YOUR GOAL:
Please keep to the lines below from the one with "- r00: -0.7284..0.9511" through the one with "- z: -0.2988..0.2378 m", and restate them word for word, ends included.

DATA SECTION:

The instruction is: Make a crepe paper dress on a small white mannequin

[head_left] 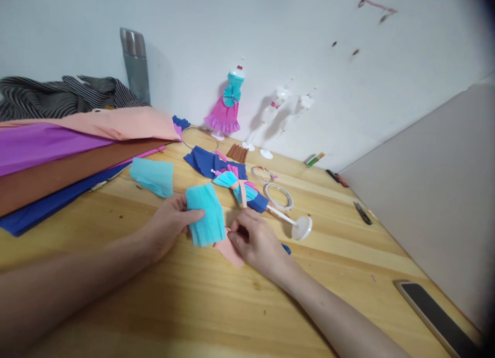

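Note:
My left hand (170, 221) grips a folded turquoise piece of crepe paper (204, 216) between thumb and fingers, held up over the wooden table. Just right of it, my right hand (255, 239) is closed in a pinch at the edge of a small light pink piece of crepe paper (229, 252), which its fingers partly cover. Beyond the hands lies a small white mannequin stand (301, 227) on its side, dressed in dark blue paper with a turquoise bow (232, 182) and a pink strip. A flat turquoise paper piece (154, 175) rests behind my left hand.
Rolls of coloured crepe paper (58, 167) fill the left. A dressed mannequin (228, 105) and two bare ones (274, 105) stand by the wall. Tape rolls (279, 197), a cutter knife (362, 212) and a phone (436, 317) lie rightward; a grey bottle (136, 69) stands behind.

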A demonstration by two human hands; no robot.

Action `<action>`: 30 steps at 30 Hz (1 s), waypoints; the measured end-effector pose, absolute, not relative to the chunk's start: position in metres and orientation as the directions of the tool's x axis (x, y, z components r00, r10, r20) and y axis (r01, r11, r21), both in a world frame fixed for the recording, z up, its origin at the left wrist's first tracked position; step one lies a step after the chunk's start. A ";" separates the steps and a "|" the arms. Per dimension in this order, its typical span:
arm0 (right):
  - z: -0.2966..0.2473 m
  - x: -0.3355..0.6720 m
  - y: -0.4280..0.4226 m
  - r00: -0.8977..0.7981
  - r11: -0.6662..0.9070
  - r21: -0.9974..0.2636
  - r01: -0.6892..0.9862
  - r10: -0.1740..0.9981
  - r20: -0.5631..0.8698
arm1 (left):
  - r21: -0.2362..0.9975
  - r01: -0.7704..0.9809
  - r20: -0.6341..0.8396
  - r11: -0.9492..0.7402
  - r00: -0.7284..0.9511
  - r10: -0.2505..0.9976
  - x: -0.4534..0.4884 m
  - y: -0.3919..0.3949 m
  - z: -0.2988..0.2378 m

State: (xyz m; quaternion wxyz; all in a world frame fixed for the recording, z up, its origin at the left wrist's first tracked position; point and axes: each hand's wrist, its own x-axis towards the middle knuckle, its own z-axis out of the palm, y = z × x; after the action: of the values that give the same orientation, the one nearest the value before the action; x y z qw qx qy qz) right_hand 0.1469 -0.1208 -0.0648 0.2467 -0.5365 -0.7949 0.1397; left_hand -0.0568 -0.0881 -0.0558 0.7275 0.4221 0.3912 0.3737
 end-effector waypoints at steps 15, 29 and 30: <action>-0.056 0.150 -0.126 -0.144 -0.116 -0.987 0.108 0.981 -0.131 | 0.954 -0.207 -0.151 0.218 0.297 0.943 -0.050 -0.084 -0.060; -0.063 0.125 -0.130 0.020 -0.090 -0.993 -0.073 0.996 -0.092 | 0.976 -0.084 -0.142 0.201 0.454 0.880 -0.045 -0.093 -0.060; -0.063 0.126 -0.130 0.033 -0.086 -0.994 -0.073 0.995 -0.089 | 0.974 -0.086 -0.147 0.210 0.463 0.874 -0.045 -0.094 -0.059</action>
State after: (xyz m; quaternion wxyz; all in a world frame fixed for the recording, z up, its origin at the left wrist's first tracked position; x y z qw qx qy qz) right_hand 0.1256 -0.1304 -0.0635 0.5040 -0.5123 -0.4504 0.5299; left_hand -0.0452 -0.0944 -0.0589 0.6791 0.5198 0.3791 0.3535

EXERCISE OUTPUT:
  - r00: -0.7284..0.9511
  - r10: -0.2505..0.9976
  - x: -0.4534..0.4884 m
  - y: -0.3919..0.3949 m
  - z: -0.2988..0.2378 m

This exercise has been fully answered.